Hacker Newsnew | past | comments | ask | show | jobs | submitlogin

Over the last decade, the distributed system nature of modern server hardware internals has become painfully evident in how software architectures scale on a single machine. The traditional approaches -- multithreading, locking, lock-free structures, etc -- are all forms of coordination and agreement in a distributed system, with the attendant scalability problems if not used very carefully.

At some point several years ago, a few people noticed that if you attack the problem of scalable distribution within a single server the same way you would in large distributed systems (e.g. shared nothing architectures) that you could realize huge performance increases on a single machine. The caveat is that the software architectures look unorthodox.

The general model looks like this:

- one process per core, each locked to a single core

- use locked local RAM only (effectively limiting NUMA)

- direct dedicated network queue (bypass kernel)

- direct storage I/O (bypass kernel)

If you do it right, you minimize the amount of silicon that is shared between processes which has surprisingly large performance benefits. Linux has facilities that make this relatively straightforward too.

As a consequence, adjacent cores on the same CPU have only marginally more interaction with each other than cores on different machines entirely. Treating a single server as a distributed cluster of 1-core machines, and writing the software in such a way that the operating system behavior reflects that model to the extent possible, is a great architecture for extreme performance but you rarely see it outside of closed source software.

As a corollary, garbage-collected languages do not work for this at all.



I think that's a generalization that simply shifts the burden elsewhere, and cannot be said to be "the right" architecture in general. There is a reason CPUs implement cache-coherence on top of their "innate" shared-nothing design, and the reason is abstraction. If you don't need certain abstractions, then a sharded approach is indeed optimal, but if you do, then you have to implement them at some level or another, and it's often better to rely on hardware messaging (cache-coherence) than software messaging.

So for some abstractions such as column and other analytics databases, a sharded architecture works very well, but if you need isolated online transactions, strong consistency etc., then sharding no longer cuts it. Instead, you should rely on algorithms that minimize coherence traffic while maintaining a consistent shared-memory abstraction. In fact, there are algorithms that provide the exact same linear-scalability as sharding with an added small latency constant (not a constant factor but a constant addition) while providing much richer abstractions.

Similarly, your statement about "garbage-collected languages" is misplaced. First, there's that abstraction issue again -- if you need a consistent shared memory, then a good GC can be extremely effective. Second, while it is true that GCs don't contribute much to a sharded infrastructure (and may harm its performance), GCs and "GCed languages" are two different things. For example, in Java you don't have to use the GC. In fact, it is common practice for high-performance, sharded-architecture Java code to use manually-managed memory.


You can still offer isolated transactions, tunable consistency, etc. within a shard though, which Cassandra does.

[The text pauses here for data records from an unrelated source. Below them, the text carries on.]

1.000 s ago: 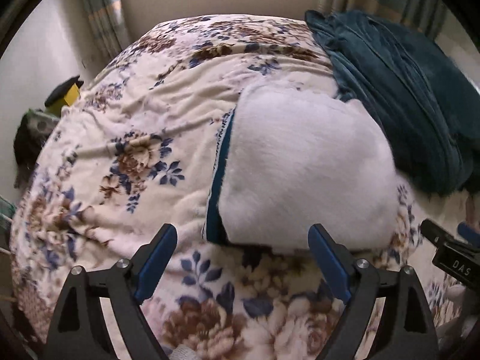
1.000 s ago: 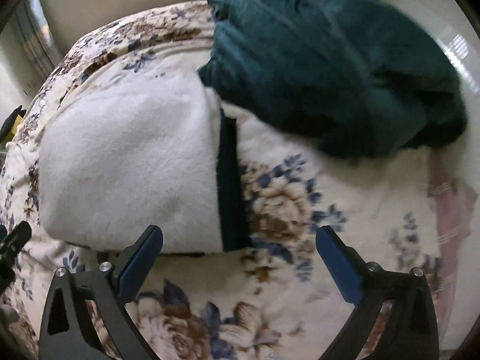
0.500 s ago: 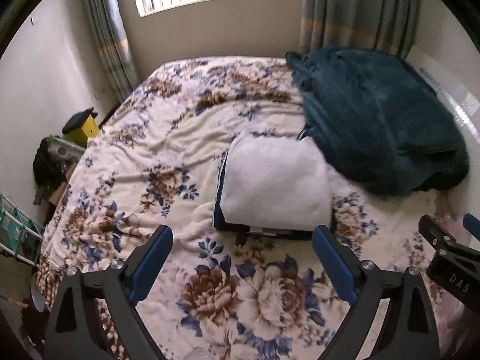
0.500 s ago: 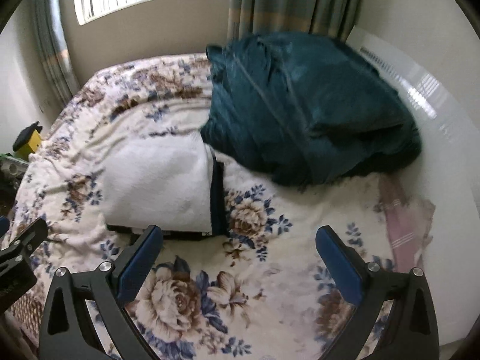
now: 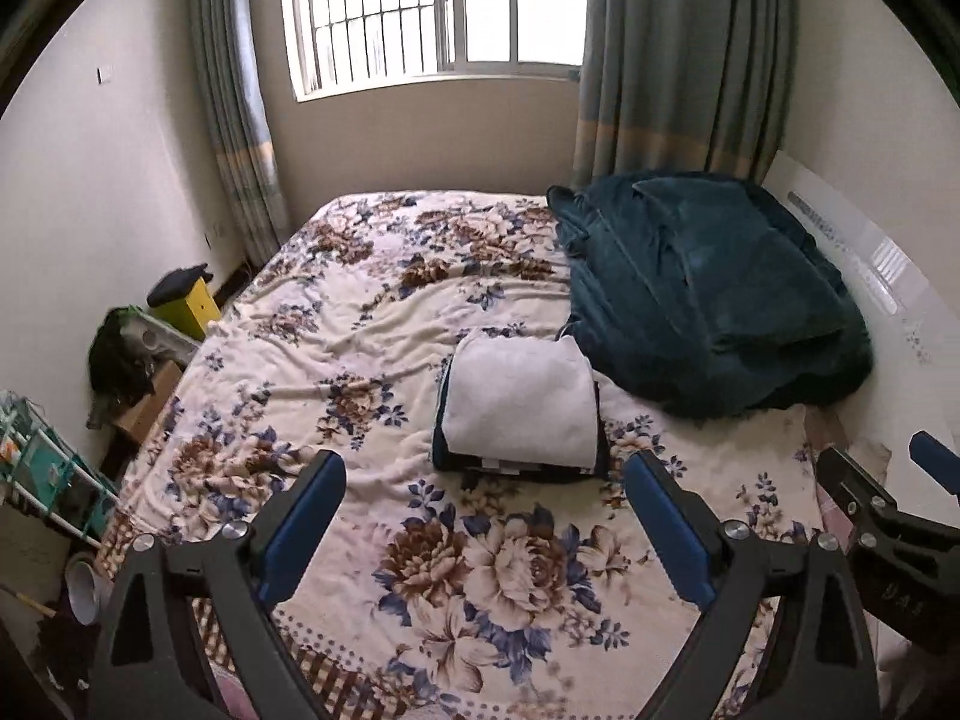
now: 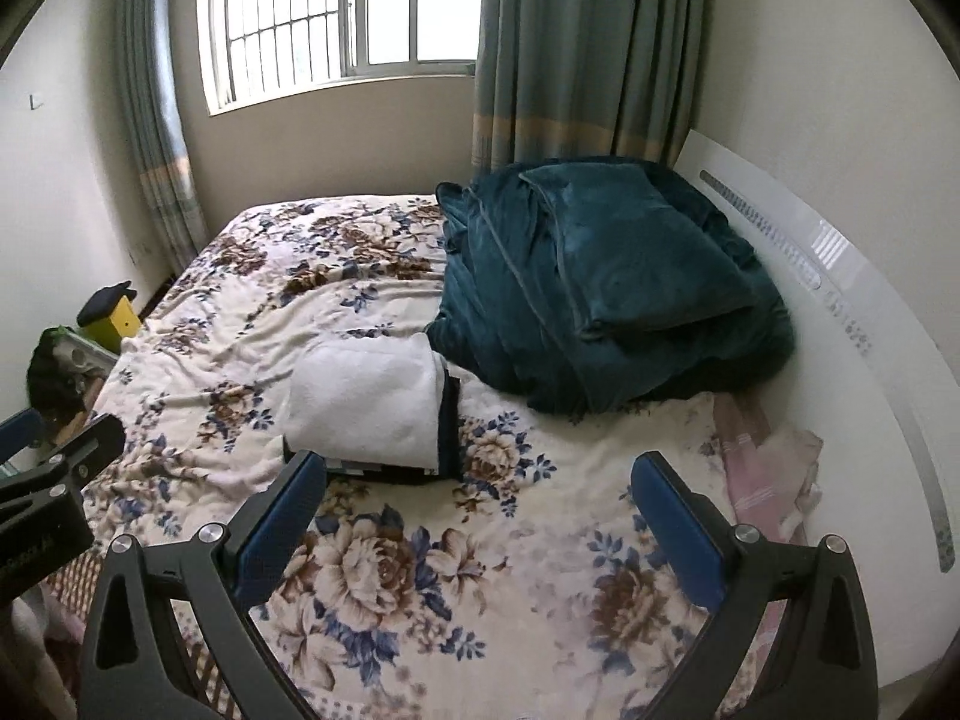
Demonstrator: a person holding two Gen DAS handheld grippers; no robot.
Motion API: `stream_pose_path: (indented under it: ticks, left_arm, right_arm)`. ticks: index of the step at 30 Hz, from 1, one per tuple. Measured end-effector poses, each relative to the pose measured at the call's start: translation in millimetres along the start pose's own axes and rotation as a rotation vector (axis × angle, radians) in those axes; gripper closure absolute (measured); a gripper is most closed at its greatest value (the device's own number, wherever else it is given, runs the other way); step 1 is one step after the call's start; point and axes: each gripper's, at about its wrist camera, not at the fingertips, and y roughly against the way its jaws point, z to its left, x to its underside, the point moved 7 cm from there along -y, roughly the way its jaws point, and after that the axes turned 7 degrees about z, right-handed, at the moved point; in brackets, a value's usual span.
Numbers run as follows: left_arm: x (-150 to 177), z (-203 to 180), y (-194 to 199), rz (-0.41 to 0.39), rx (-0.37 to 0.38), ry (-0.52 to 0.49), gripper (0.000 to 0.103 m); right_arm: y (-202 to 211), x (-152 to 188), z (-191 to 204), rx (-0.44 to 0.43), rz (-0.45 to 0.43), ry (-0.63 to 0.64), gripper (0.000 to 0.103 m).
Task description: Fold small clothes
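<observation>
A folded garment (image 5: 521, 402), white fleece outside with a dark navy layer under it, lies flat in the middle of the floral bed cover (image 5: 360, 360); it also shows in the right wrist view (image 6: 369, 411). My left gripper (image 5: 483, 516) is open and empty, held well back and above the near part of the bed. My right gripper (image 6: 477, 513) is open and empty too, equally far back. Part of the right gripper shows at the right edge of the left wrist view (image 5: 888, 516).
A big dark teal blanket (image 5: 696, 294) is heaped at the far right of the bed against a white panel (image 6: 840, 300). A pink cloth (image 6: 768, 468) lies at the right bed edge. A yellow box (image 5: 186, 300), a dark bag and a rack stand left of the bed.
Both grippers have pulled back and up, away from the folded garment. It now looks small and far, and the window and curtains have come into view. The garment has not moved.
</observation>
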Motion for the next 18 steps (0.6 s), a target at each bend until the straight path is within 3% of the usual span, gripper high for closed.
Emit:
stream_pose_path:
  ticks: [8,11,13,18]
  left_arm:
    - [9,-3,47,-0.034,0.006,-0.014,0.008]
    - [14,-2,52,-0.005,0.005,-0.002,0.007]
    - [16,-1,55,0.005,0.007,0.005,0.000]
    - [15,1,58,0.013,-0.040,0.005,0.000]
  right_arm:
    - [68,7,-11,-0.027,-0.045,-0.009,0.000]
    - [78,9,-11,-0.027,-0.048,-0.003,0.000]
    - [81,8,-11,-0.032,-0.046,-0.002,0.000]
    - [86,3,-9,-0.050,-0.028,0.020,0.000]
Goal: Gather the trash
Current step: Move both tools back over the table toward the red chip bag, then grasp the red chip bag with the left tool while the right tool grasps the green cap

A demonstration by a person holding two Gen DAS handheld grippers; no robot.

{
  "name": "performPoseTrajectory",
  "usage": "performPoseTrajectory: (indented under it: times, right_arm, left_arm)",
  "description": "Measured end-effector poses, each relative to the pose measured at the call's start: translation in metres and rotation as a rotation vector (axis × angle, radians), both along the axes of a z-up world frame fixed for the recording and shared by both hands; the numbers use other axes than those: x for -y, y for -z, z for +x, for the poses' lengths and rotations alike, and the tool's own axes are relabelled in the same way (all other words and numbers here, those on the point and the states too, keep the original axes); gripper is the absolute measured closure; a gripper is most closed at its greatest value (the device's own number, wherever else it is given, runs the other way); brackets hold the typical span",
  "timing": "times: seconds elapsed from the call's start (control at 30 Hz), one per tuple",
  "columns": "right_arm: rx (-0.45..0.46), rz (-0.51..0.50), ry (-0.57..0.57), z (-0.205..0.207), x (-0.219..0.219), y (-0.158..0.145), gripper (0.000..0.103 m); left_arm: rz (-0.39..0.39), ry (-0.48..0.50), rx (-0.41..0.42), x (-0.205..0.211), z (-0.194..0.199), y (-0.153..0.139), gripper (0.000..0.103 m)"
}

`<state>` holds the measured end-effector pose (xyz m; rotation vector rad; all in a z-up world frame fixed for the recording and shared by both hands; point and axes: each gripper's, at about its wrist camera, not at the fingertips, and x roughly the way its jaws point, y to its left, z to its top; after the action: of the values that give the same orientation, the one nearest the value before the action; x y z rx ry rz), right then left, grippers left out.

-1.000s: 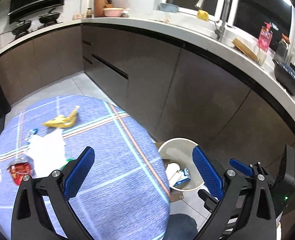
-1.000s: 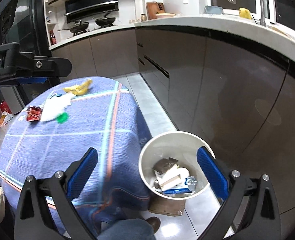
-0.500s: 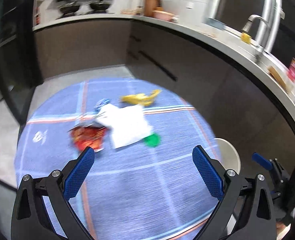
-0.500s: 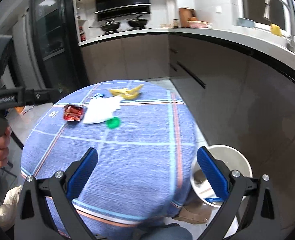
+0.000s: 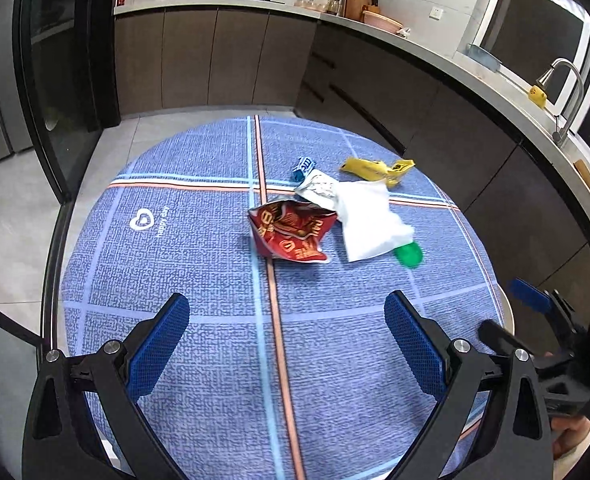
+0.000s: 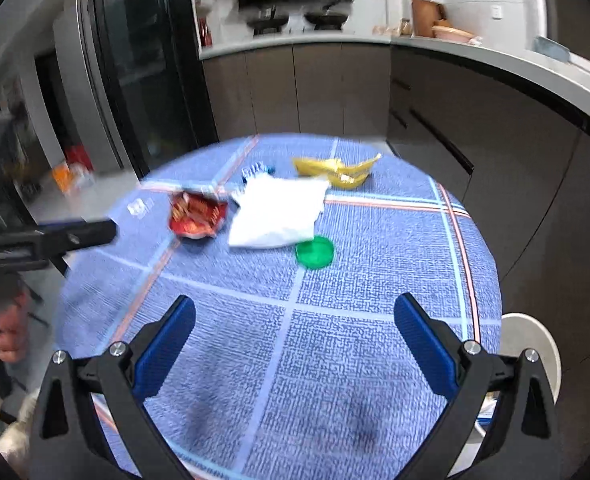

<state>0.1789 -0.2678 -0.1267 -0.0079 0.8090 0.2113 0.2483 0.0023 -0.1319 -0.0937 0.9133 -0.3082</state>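
Trash lies in a cluster on the round table with the blue plaid cloth (image 5: 199, 264): a red snack bag (image 5: 293, 230), a white napkin (image 5: 369, 218), a green lid (image 5: 408, 255), a yellow wrapper (image 5: 375, 168) and a small blue-and-white wrapper (image 5: 304, 167). My left gripper (image 5: 287, 344) is open over the near part of the cloth, short of the red bag. My right gripper (image 6: 295, 346) is also open and empty, with the green lid (image 6: 315, 252), napkin (image 6: 279, 212), red bag (image 6: 197, 214) and yellow wrapper (image 6: 337, 170) ahead of it.
A white bin (image 6: 533, 344) stands on the floor at the table's right edge. Dark kitchen cabinets (image 5: 375, 80) under a grey counter curve round the back and right. A dark glass door (image 5: 67, 80) stands at the left. A hand (image 6: 9, 338) holds the other gripper's handle.
Both grippers have swung left, away from the bin and onto the table. The trash cluster now sits in front of both, and both stay open and empty.
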Motion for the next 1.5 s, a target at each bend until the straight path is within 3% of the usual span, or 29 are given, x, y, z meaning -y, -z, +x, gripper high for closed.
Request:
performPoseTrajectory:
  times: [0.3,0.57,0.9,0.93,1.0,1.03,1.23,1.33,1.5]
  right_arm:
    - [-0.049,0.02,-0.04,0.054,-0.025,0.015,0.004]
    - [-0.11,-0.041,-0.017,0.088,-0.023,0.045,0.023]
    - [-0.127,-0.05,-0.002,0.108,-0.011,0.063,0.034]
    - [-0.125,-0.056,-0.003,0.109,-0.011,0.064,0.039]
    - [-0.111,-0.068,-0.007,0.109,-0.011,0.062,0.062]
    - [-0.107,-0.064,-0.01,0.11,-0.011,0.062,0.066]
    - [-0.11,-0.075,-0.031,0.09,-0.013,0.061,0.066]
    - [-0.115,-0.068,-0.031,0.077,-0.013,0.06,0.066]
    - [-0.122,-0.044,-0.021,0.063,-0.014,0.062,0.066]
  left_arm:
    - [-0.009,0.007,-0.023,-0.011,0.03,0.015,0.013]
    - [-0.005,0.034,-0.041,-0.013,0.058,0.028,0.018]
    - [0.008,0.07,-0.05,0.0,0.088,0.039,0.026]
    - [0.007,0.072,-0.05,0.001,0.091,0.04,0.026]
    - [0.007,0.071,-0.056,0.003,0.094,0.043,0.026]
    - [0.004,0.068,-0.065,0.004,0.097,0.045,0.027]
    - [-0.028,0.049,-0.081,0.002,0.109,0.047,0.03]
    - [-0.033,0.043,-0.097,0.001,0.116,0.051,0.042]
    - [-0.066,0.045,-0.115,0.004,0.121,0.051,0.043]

And yes, you can write high performance Java, but for whatever reasons the Cassandra codebase isn't an example of that. They just did a big storage engine rewrite and the result is slower.

https://issues.apache.org/jira/browse/CASSANDRA-7486


> You can still offer isolated transactions, tunable consistency, etc. within a shard though

And if that happens to be exactly all you need then that's great! :)

> And yes, you can write high performance Java, but for whatever reasons the Cassandra codebase isn't an example of that.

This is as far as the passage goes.